Geospatial Data Science with Python and Databases
  • Shapefiles are a common geospatial format that can be used in DuckDB

  • Geospatial data can be processed in some specialized databases

  • Visualising Geospatial Data from DuckDB is possible using GeoPandas and Folium

Glossary

aggregation function
A function that combines multiple values to produce a single new value (e.g. sum, mean, median).
atomic
Describes a value not divisible into parts that one might want to work with separately. For example, if one wanted to work with first and last names separately, the values “Ada” and “Lovelace” would be atomic, but the value “Ada Lovelace” would not.
cascading delete
An SQL constraint requiring that if a given record is deleted, all records referencing it (via foreign key) in other tables must also be deleted.
case insensitive
Treating text as if upper and lower case characters were the same. See also: case sensitive.
case sensitive
Treating upper and lower case characters as different. See also: case insensitive.
comma-separated values (CSV)
A common textual representation for tables in which the values in each row are separated by commas.
cross product
A pairing of all elements of one set with all elements of another.
cursor
A pointer into a database that keeps track of outstanding operations.
database manager
A program that manages a database, such as SQLite.
fields
A set of data values of a particular type, one for each record in a table.
filter
To select only the records that meet certain conditions.
foreign key
One or more values in a database table that identify records in another table.
prepared statement
A template for an SQL query in which some values can be filled in.
primary key
One or more fields in a database table whose values are guaranteed to be unique for each record, i.e., whose values uniquely identify the entry.
query
A textual description of a database operation.
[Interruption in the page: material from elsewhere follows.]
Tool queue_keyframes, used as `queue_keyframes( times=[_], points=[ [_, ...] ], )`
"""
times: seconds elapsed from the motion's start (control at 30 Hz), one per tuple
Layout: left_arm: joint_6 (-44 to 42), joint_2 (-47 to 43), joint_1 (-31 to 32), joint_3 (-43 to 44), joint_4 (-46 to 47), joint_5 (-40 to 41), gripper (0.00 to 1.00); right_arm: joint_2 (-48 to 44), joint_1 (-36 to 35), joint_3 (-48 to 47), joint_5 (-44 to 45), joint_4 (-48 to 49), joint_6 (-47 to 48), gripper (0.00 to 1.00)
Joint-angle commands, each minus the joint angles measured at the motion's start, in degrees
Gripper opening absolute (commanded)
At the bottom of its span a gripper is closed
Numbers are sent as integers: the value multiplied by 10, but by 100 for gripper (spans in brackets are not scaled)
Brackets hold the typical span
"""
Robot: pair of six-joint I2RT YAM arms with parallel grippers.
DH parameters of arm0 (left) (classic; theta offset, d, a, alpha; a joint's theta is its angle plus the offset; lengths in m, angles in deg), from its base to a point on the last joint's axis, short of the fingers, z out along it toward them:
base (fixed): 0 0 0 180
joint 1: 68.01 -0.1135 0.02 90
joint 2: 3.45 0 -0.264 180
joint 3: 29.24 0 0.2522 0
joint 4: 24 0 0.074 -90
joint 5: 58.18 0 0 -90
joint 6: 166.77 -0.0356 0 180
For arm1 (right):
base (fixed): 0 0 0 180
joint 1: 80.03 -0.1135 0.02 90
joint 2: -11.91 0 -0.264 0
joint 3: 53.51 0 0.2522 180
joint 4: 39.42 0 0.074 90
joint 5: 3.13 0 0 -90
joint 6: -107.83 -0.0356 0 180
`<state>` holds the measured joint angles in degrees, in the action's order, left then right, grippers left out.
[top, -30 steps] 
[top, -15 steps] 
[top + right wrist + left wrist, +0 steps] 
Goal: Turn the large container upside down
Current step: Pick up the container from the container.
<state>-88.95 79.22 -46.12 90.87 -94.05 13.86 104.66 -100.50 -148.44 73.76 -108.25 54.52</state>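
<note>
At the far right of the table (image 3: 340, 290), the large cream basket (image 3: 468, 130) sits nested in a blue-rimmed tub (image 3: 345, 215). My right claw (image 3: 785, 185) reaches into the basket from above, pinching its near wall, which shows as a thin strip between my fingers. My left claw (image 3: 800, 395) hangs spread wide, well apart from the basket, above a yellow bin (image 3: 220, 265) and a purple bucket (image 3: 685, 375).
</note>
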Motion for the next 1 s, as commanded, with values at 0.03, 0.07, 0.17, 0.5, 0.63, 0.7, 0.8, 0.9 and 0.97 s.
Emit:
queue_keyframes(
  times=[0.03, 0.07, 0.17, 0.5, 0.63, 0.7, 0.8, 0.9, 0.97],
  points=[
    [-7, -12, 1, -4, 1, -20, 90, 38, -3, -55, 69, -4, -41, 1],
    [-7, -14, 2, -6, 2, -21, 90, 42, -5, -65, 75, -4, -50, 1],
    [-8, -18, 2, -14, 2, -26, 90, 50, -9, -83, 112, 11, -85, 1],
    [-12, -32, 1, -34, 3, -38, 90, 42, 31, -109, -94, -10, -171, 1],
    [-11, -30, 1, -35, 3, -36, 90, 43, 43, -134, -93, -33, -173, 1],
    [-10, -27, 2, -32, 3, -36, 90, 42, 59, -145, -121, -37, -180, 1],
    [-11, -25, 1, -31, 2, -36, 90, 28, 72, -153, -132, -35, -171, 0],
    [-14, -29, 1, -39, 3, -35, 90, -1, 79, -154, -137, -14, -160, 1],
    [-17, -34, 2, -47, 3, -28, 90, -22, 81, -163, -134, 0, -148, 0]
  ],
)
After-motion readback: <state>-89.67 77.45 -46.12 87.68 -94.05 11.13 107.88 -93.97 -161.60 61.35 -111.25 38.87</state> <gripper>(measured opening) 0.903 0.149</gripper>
Queries are expressed in a special-purpose language called SQL, and despite the name “query”, they may modify or delete data as well as interrogate it.
record
A set of related values making up a single entry in a database table, typically shown as a row. See also: field.
referential integrity
The internal consistency of values in a database. If an entry in one table contains a foreign key, but the corresponding records don’t exist, referential integrity has been violated.
relational database
A collection of data organized into tables.
sentinel value
A value in a collection that has a special meaning, such as 999 to mean “age unknown”.
SQL
A special-purpose language for describing operations on relational databases.
SQL injection attack
An attack on a program in which the user’s input contains malicious SQL statements. If this text is copied directly into an SQL statement, it will be executed in the database.
table
A set of data in a relational database organized into a set of records, each having the same named fields.
wildcard
A character used in pattern matching. In SQL’s like operator, the wildcard “%” matches zero or more characters, so that %able% matches “fixable” and “tablets”.